Split, shared, sliced or diced? Who cares? For Michigan basketball team, a banner's a banner
It wasn't outright. It was earned in front of a television set. And it was shared with the school's two most hated rivals.
But, who cares?
For the Michigan basketball team, a banner's a banner, and the program's first Big Ten championship in 26 years — split, shared, sliced or diced — still tasted good for the 13th-ranked Wolverines on Sunday.
"Being at Michigan over five years and just watching the champions that have played at this university, swimming championships, football championships (and so on)," Michigan coach John Beilein said Sunday night. "I know how much it's valued here.
"It's really one of the main ways we measure success (here), is Big Ten championships."
Angela J. Cesere | AnnArbor.com
Michigan entered the 2011-12 season with plenty of returning scorers, but three of them were sophomores.

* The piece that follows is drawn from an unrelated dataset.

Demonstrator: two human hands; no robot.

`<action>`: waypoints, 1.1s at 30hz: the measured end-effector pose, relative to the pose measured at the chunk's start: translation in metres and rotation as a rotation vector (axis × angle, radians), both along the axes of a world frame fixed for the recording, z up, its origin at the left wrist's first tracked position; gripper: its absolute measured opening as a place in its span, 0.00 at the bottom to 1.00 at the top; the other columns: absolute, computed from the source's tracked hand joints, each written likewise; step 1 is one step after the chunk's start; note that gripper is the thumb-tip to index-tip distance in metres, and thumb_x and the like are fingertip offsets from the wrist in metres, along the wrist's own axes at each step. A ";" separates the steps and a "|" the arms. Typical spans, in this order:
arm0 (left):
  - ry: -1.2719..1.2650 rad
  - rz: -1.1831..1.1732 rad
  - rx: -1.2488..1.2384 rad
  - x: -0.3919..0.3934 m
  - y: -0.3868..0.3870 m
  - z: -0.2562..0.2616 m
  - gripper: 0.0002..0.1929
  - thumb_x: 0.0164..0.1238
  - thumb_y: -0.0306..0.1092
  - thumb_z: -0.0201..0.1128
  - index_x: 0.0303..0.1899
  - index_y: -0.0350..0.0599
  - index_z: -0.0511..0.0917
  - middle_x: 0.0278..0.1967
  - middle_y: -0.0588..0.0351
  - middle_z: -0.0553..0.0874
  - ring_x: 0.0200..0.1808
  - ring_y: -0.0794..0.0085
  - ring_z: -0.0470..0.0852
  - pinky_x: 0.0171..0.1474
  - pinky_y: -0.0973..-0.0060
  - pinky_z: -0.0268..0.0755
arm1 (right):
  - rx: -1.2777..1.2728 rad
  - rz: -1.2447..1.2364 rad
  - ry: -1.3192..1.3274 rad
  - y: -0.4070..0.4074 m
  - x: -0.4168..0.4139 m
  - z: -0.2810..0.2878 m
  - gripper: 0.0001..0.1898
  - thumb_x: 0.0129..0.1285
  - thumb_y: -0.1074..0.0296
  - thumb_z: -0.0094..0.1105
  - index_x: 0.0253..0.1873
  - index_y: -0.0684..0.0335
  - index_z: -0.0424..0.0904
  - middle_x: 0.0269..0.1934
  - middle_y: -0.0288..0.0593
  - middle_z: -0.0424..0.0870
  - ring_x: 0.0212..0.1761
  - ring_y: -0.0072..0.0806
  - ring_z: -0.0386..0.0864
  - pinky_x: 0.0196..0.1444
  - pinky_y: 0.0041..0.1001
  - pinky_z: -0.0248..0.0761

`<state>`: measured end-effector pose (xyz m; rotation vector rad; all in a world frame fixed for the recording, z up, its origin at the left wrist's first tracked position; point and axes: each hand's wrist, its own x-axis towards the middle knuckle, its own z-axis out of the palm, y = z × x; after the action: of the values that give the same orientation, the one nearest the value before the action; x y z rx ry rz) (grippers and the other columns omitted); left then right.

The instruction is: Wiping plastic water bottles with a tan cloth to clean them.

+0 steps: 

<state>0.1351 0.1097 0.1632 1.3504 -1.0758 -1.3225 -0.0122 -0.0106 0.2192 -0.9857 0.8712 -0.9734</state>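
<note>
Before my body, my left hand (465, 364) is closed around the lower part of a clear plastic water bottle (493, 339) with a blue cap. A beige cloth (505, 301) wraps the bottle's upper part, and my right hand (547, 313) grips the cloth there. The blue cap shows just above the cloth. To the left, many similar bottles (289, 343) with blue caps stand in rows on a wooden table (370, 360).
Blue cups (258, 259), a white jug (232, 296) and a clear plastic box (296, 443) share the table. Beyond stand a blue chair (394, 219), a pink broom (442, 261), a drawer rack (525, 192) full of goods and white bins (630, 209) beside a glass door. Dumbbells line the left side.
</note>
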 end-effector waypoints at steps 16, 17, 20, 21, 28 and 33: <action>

The Wolverines also weren’t sure who would run the offense, as their record-breaking point guard from a year before was prepping for an NBA career, while a freshman from Columbus entered the program with a “ready or not” attitude.
Michigan sweated its way into the NCAA tournament a year ago, and did the same two years prior — the team’s only two tourney appearances in more than a decade.
And then there was the 26-year-old elephant in the room.
Not one player — not Rumeal Robinson, not Jalen Rose or Chris Webber, not Robert Traylor or Tommy Amaker — standing on a Michigan sideline had earned a Big Ten championship since 1986.
But prior to his team’s first practice this season, before Trey Burke turned into a Freshman of the Year candidate, before Evan Smotrycz, Tim Hardaway Jr. or Jordan Morgan had shown they weren’t rookies any longer, Beilein knew he had a shot.
Before that first wind sprint, first layup drill and first team scrimmage, the message was clear.
“Big Ten champions.”
“If I didn’t think (we were capable) I wouldn’t have talked about it every day in practice,” Beilein said. “We start every practice, end every meeting, with the goal of being champions.
“I expect us to strive toward that every day, and to see these young men have this goal come to fruition, is so rewarding for everyone.”
When Beilein got to Michigan prior to the 2007-08 campaign, Michigan teams had spent more than a decade dealing with vanishing banners, erased eras and painful sanctions.
Wolverine squads also sat and watched rival Michigan State catapult itself into a national power, with Ohio State following behind, as the two programs have combined for 13 Big Ten regular season championships and eight Final Four trips since 1998.
But on Sunday, standing inside a brand new film room that’s housed in a $23.2 million crown jewel of a practice facility, Michigan basketball officially re-joined the party.
“It’s a highlight in the journey, and hopefully it’s not the highlight, we want more,” Beilein said. “But it is a great highlight during this journey at Michigan.
“For this staff. This team.”
They had to share it, they needed major help from Ohio State and one big collapse from Michigan State.
But no one really cared in the end.
Next fall, they’ll raise a banner into the rafters at Crisler Center, filling a space next to the 1986 championship flag that’s been empty for 26 years.
Michigan belongs again.
And this time, no one can take that away.